(Tribune News Service) — Each time U.S. military and diplomatic officials asked their Israeli counterparts in recent days what the endgame was as warplanes bombarded the Gaza Strip, the Israelis said, “Not now.” The time was now to crush the Hamas militant group that made Oct. 7 the deadliest day for Jews since the Holocaust and figure out the aftermath later, the Israeli officials said, according to sources in the U.S. and Israel familiar with the talks.
This raised alarm for American officials who feared that Israel did not have a clear path to its stated goals of eradicating Hamas and that the conflict could widen disastrously throughout the region as the number of Palestinian casualties ballooned. In response, the Biden administration urgently dispatched a team of senior military officials to Tel Aviv, led by a three-star U.S. Marine general with experience in Iraq, to urge that a well-planned urban combat strategy be articulated while taking steps to minimize the killing and starvation of Palestinian civilians.

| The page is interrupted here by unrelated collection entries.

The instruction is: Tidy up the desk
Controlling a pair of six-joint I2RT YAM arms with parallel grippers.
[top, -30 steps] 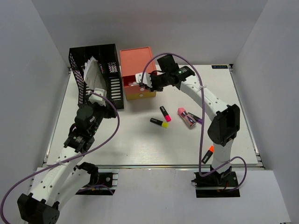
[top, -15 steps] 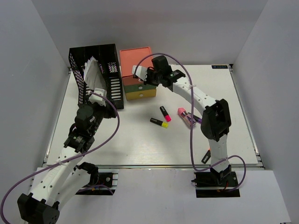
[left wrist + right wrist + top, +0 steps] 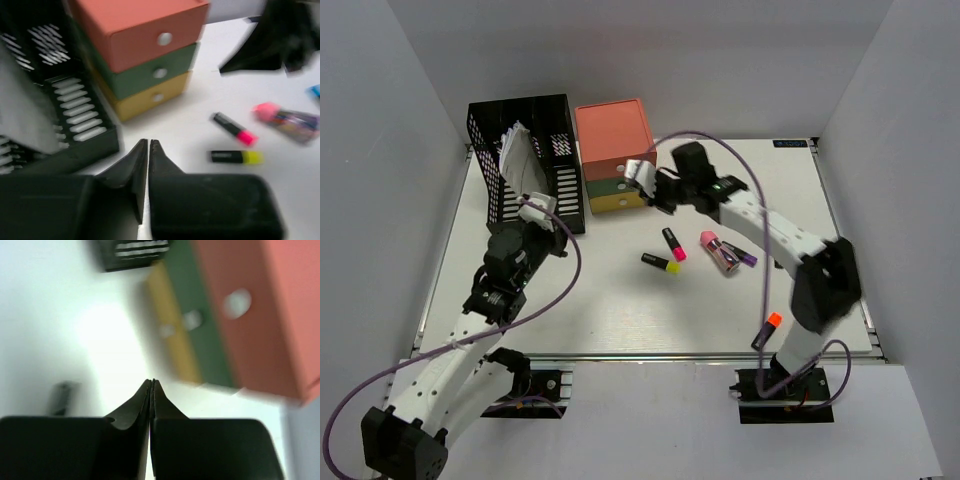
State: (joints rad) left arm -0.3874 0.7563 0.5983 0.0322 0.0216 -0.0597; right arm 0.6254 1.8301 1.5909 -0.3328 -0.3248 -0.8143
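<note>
The white desk (image 3: 620, 310) fills the middle of the overhead view, with my two arms reaching onto it from its near edge. My right gripper (image 3: 151, 382) is pressed fully closed with nothing between its fingers. A second ago it was up against the open top drawer of the small drawer unit (image 3: 615, 150) at the back of the desk. Now the coral, green and yellow drawers all sit flush, and the gripper has drawn back to hover just in front of the unit's right corner. My right elbow has swung out toward the right edge. My left gripper (image 3: 148, 142) hangs beside the black mesh file rack (image 3: 560, 130) in the back left corner, its fingers nearly meeting with only a thin slit between them, holding nothing. It has shifted only slightly. A yellow-capped highlighter (image 3: 660, 263), a pink-capped highlighter (image 3: 674, 243) and a pink-and-purple cluster of pens (image 3: 723, 250) lie where they lay before, mid-desk. An orange-capped marker (image 3: 766, 330) lies near the front right edge.
</note>
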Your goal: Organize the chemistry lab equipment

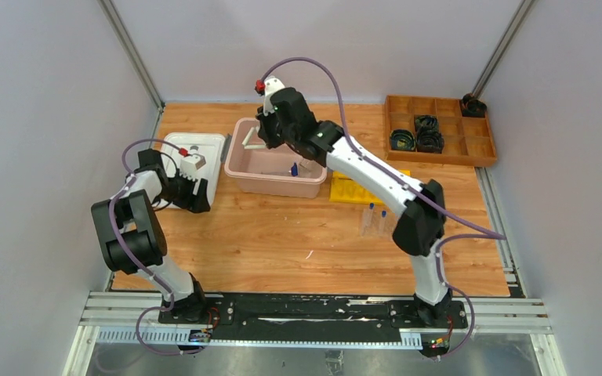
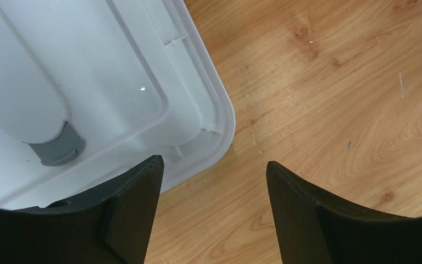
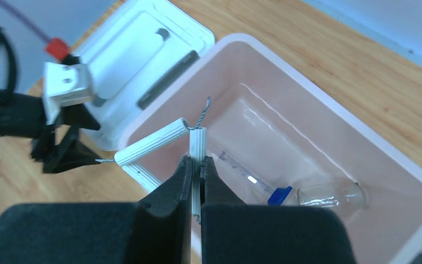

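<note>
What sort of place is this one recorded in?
Probably a robot test cell staged as a chemistry bench, not a real lab: a wooden table boxed in by plain walls, two arms bolted to a rail, and a pink bin with a glass vial beside a yellow rack.

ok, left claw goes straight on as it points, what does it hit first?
Likely the corner of the white lid, with bare wooden table beside it. The open left claw straddles that edge; depth is unclear.
</note>
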Controlling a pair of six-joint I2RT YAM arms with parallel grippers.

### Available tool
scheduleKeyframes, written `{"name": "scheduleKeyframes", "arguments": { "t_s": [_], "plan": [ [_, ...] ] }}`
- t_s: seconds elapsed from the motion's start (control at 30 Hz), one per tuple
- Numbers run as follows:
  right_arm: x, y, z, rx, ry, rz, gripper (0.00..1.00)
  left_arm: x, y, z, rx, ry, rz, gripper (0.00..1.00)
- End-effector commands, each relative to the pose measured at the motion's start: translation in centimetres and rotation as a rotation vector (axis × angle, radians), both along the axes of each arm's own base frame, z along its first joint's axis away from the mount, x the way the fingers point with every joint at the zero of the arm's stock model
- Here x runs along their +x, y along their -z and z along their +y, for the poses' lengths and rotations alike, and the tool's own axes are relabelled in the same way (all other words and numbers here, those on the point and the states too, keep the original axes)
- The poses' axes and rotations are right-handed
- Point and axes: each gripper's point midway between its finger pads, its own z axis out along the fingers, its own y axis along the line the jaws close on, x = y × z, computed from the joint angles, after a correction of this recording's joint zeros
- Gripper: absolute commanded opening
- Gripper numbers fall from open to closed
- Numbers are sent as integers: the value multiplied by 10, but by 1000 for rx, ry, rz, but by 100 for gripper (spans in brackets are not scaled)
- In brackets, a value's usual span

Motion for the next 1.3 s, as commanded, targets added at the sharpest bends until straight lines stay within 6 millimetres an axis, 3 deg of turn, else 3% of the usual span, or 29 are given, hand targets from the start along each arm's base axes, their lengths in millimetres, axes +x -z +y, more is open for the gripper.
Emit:
{"name": "scheduleKeyframes", "arguments": {
  "t_s": [0.0,0.17,0.33,0.4,0.5,0.6,0.77,1.03,1.27],
  "plan": [
    [35,89,-2,-130,76,203,0,19,-6,3,-16,9,-43,70],
    [53,130,10,-151,108,269,0,26,-3,1,-9,6,-36,70],
    [47,160,15,-166,91,337,1,32,1,-7,25,29,-25,69],
    [45,164,13,-174,95,347,12,35,3,-10,38,35,-20,69],
    [43,160,8,-176,102,335,33,40,0,-12,47,33,-21,68],
    [39,154,1,-173,107,323,41,43,-5,-13,74,39,-36,68],
    [34,145,-12,-168,131,299,43,43,-21,-8,148,63,-107,68],
    [24,136,-35,-185,160,263,47,15,-26,8,300,319,-69,71],
    [11,106,-43,-122,151,228,44,4,-10,27,417,492,-16,68]
  ]
}}
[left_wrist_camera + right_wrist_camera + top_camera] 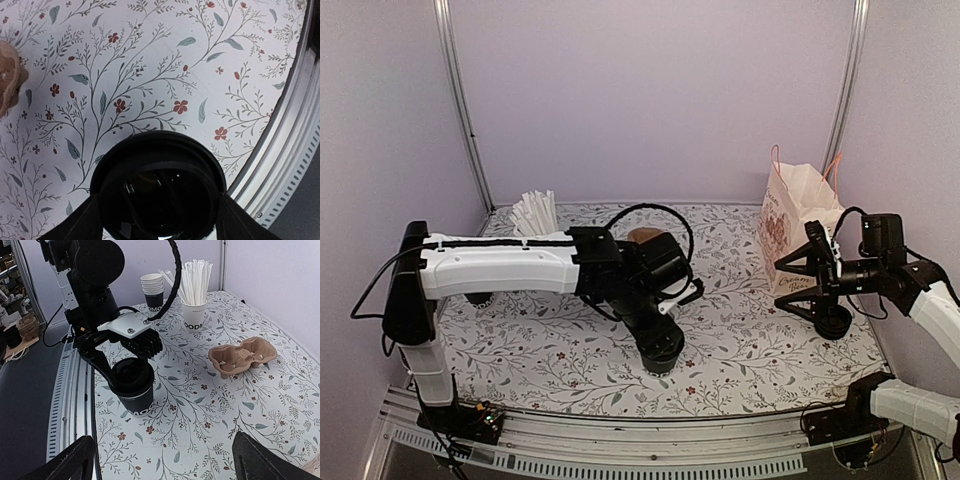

The result, so far, has been a slower ground incursion by Israel into the Gaza Strip, accompanied by relentless air bombardment — in contrast to past massive, swift all-at-once invasions that the region’s most powerful army has unleashed. It is a multidirectional offensive covered by not so much a fog of war, but a cloud of confusion and diversion. Hamas holding more than 200 Israeli, American and other nationality hostages is also an incentive to move more cautiously, the U.S. officials argued. While those consultations took place behind closed doors, President Joe Biden and others in his administration began to shift their public rhetoric from scant mention of the Palestinian dead amid unconditional support for Israel to talk of humanitarian mercy for Palestinians and “protecting civilians in combat as best as they can,” as Biden put it.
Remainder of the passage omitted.